*** Supplied material ***

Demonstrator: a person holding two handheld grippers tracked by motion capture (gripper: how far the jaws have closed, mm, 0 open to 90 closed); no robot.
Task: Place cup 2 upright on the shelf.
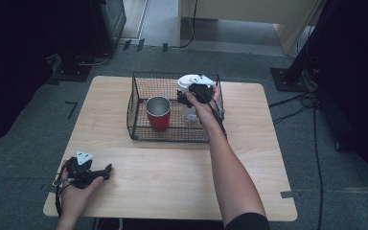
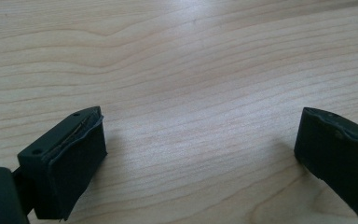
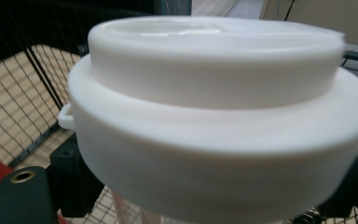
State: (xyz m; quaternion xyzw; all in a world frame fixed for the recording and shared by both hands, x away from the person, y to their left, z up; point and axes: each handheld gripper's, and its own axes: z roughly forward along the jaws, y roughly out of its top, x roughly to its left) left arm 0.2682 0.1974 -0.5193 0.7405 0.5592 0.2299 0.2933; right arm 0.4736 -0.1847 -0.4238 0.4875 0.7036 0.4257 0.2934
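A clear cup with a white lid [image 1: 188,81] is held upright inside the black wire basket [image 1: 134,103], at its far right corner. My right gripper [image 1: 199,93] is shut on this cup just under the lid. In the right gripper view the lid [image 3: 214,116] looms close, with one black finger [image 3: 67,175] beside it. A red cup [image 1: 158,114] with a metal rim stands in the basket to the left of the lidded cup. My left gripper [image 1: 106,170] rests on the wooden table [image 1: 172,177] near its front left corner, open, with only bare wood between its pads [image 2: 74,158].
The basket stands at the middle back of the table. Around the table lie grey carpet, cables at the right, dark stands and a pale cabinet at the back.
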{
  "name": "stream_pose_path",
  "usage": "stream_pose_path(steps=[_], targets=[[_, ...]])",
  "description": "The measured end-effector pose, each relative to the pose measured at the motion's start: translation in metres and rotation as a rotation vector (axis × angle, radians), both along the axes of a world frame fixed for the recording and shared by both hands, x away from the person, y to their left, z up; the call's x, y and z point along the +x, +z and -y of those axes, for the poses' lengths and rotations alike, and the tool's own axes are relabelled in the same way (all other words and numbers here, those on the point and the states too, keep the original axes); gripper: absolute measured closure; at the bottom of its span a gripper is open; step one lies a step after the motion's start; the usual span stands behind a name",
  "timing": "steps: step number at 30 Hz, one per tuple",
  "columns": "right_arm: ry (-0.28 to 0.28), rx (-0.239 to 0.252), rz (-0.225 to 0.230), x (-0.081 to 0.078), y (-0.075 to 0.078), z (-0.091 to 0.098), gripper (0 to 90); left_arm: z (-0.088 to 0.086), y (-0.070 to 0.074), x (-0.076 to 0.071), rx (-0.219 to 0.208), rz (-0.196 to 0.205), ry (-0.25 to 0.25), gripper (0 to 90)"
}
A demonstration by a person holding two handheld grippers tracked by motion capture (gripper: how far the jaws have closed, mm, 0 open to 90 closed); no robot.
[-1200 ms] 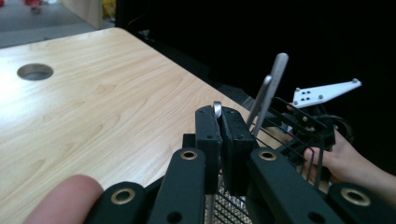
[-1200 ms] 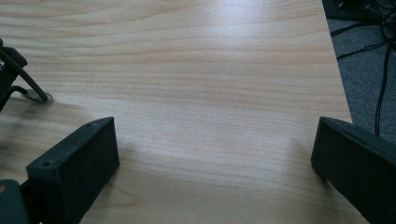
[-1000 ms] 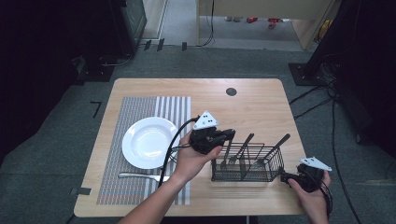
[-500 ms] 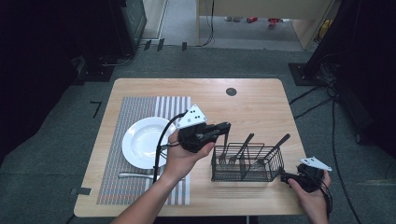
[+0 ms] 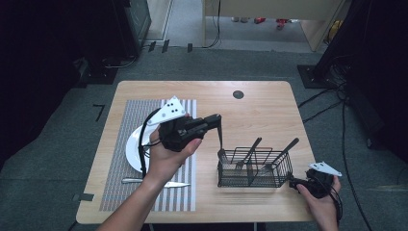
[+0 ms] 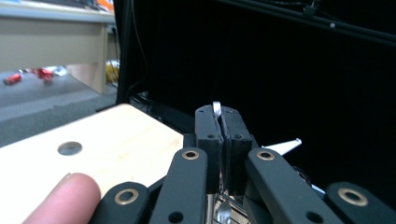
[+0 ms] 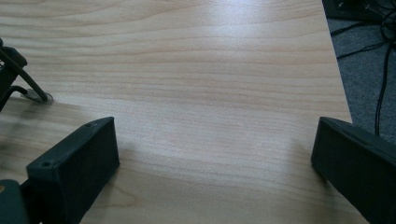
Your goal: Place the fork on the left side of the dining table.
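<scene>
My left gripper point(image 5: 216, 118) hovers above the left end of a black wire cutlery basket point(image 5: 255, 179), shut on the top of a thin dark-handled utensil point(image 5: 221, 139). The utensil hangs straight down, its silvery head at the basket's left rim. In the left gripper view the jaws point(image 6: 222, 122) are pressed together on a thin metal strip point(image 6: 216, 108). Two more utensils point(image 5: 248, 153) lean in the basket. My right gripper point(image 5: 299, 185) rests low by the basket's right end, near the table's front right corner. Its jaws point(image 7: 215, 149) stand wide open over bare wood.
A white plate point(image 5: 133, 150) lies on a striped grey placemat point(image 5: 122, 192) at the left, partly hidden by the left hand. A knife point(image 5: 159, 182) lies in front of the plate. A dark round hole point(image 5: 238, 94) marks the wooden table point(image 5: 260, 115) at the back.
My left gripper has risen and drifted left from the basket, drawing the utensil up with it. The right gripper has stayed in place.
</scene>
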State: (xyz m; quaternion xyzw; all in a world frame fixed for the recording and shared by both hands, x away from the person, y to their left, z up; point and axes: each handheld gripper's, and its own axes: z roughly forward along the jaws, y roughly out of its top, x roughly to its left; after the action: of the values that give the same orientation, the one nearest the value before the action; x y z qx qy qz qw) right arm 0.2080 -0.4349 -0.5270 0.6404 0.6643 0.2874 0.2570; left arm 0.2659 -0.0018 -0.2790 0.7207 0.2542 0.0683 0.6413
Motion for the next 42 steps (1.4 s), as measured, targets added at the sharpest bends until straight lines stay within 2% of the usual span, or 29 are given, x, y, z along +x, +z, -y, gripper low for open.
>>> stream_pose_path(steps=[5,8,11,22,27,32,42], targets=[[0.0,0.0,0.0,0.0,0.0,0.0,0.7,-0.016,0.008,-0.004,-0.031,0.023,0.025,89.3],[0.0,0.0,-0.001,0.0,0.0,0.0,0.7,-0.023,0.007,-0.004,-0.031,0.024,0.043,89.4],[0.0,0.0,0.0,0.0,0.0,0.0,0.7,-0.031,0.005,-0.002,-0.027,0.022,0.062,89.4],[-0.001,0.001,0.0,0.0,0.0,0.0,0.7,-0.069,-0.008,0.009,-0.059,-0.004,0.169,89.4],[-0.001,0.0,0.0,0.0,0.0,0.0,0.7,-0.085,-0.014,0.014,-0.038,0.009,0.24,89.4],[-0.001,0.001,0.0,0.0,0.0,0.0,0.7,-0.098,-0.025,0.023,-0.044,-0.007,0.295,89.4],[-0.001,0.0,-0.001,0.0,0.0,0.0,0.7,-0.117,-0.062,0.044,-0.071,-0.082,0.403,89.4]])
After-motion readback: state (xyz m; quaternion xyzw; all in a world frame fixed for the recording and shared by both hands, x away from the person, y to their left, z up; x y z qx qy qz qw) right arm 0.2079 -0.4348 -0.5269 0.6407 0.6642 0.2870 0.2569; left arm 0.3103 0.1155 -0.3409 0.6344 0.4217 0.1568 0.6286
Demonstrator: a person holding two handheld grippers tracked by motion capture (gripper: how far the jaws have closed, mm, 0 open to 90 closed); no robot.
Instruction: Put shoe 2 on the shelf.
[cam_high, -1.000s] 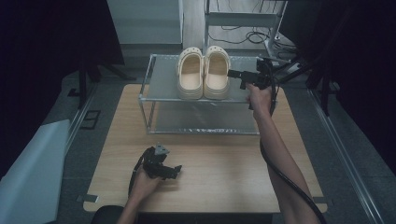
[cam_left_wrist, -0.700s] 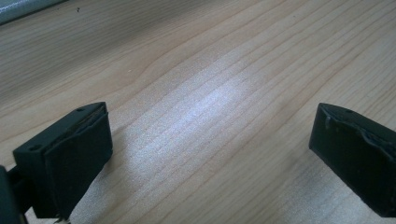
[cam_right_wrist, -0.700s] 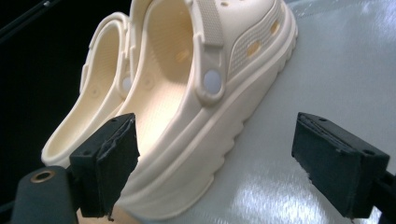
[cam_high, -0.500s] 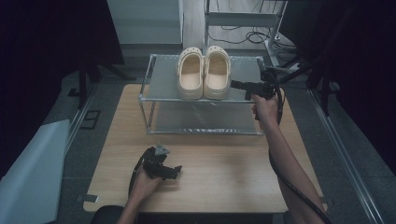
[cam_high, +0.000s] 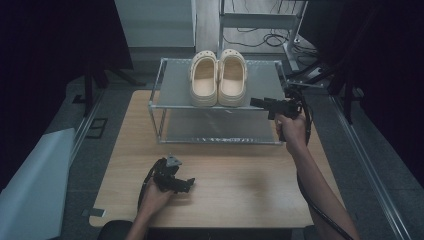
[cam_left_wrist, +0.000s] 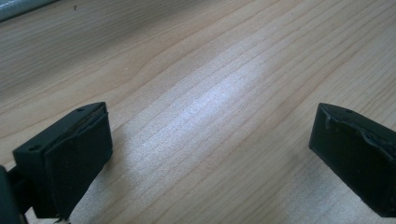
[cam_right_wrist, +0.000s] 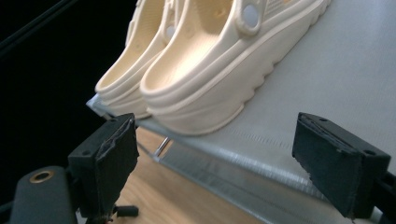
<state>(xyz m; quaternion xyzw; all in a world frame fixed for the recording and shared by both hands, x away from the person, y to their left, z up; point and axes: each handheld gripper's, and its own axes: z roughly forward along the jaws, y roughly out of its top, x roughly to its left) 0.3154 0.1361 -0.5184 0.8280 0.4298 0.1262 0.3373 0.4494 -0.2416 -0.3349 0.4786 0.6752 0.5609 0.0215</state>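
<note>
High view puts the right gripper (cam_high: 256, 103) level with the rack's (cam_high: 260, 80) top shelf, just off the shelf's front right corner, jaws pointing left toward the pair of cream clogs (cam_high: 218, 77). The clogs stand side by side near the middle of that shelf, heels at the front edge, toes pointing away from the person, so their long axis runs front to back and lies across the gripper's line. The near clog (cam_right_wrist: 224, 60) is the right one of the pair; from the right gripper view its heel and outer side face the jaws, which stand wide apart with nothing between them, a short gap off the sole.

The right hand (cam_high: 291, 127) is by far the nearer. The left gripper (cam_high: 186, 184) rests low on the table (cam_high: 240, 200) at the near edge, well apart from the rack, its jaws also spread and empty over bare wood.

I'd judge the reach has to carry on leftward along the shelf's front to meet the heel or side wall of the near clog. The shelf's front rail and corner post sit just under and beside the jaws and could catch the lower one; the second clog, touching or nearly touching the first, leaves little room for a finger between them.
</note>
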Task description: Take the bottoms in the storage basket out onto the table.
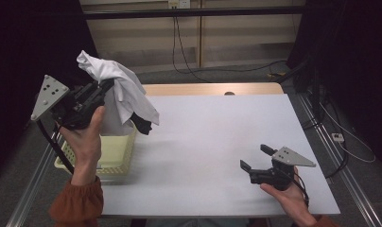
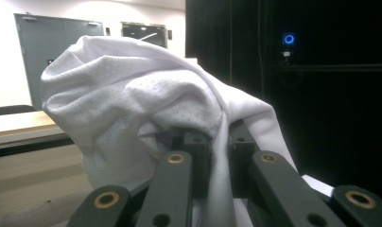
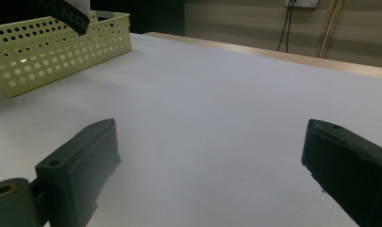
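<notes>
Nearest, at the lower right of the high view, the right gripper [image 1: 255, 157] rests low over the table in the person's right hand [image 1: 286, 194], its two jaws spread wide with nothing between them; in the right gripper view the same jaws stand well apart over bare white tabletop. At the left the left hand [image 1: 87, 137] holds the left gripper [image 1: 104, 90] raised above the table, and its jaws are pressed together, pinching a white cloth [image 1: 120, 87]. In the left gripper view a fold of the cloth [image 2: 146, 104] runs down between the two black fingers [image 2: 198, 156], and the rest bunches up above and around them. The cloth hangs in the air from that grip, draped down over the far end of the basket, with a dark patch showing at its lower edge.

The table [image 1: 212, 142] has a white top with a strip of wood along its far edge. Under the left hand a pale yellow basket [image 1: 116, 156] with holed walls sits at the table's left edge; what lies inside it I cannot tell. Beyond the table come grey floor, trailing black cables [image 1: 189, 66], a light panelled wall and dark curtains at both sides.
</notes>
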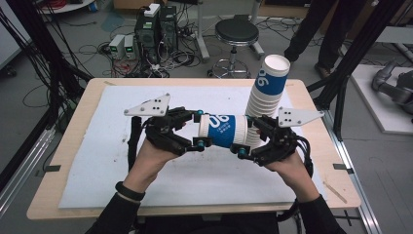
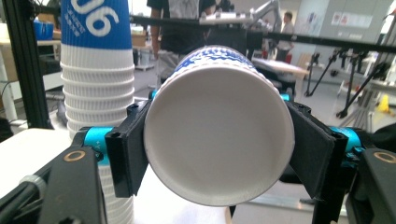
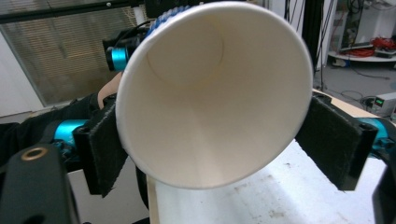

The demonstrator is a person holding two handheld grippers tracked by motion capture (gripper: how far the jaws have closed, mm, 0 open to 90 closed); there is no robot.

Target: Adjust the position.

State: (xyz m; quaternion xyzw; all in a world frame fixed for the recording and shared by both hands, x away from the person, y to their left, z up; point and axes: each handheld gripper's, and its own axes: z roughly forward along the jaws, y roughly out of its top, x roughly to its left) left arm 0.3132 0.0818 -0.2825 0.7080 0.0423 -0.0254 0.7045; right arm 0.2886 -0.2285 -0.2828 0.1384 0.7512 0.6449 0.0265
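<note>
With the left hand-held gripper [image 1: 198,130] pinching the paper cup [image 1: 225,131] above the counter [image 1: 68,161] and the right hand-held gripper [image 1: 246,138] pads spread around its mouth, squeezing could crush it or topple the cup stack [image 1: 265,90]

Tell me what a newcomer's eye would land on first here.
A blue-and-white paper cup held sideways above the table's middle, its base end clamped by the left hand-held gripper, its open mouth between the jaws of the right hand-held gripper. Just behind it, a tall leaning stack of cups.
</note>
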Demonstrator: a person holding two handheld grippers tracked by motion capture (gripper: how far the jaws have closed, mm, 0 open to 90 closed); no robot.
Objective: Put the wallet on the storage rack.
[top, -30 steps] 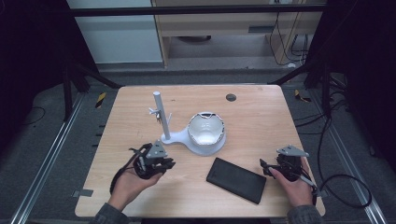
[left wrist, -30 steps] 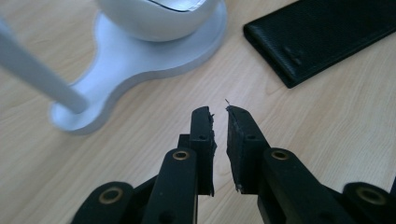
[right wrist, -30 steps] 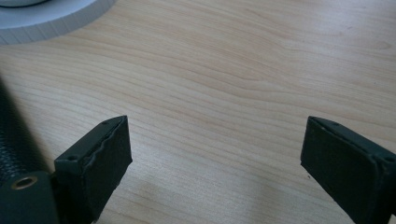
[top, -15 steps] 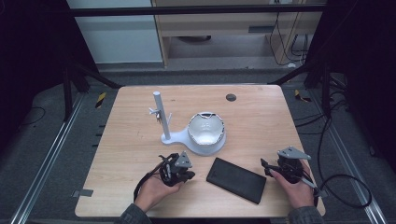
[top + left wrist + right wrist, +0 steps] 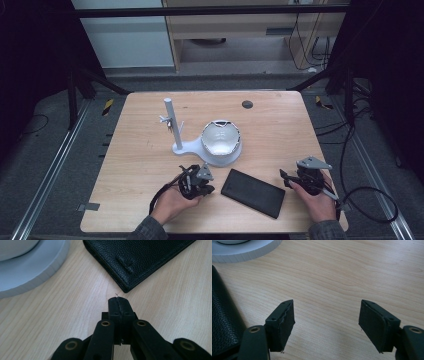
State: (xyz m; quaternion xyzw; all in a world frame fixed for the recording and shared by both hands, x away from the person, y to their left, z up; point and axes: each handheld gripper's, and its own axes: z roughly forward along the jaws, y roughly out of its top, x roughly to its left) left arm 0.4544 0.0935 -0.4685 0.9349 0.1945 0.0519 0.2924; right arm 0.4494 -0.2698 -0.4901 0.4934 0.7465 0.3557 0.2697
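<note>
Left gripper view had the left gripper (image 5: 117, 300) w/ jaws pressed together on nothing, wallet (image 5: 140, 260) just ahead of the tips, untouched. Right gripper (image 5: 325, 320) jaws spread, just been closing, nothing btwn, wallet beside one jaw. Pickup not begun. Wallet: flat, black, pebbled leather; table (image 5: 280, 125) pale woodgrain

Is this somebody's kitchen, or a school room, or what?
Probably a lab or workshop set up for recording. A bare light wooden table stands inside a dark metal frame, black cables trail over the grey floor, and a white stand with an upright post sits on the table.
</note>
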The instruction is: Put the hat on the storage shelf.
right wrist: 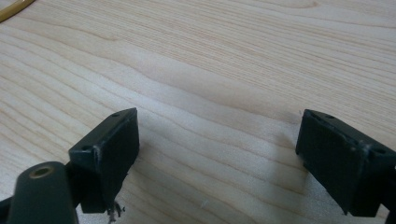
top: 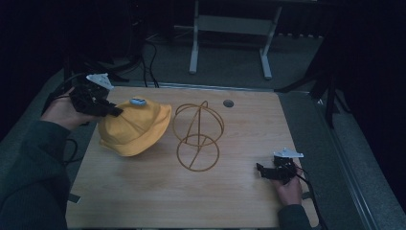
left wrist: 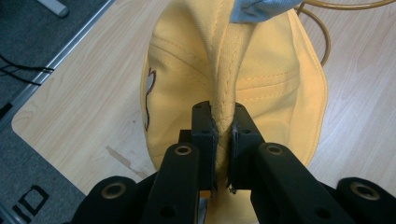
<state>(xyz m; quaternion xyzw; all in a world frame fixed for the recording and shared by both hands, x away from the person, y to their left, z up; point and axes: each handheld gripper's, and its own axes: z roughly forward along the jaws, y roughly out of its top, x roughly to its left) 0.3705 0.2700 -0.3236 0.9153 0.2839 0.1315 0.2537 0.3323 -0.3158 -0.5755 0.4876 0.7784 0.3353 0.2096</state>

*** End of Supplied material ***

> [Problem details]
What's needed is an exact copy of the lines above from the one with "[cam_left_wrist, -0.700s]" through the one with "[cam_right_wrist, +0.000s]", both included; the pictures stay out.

> [Reply to the exercise]
[cam_left_wrist, -0.700s] 
[cam_right_wrist, -0.700s] 
[cam_high, -0.500s] 
[cam_high, +0.000s] 
[cam_left_wrist, +0.000s] 
[cam_right_wrist, +0.000s] 

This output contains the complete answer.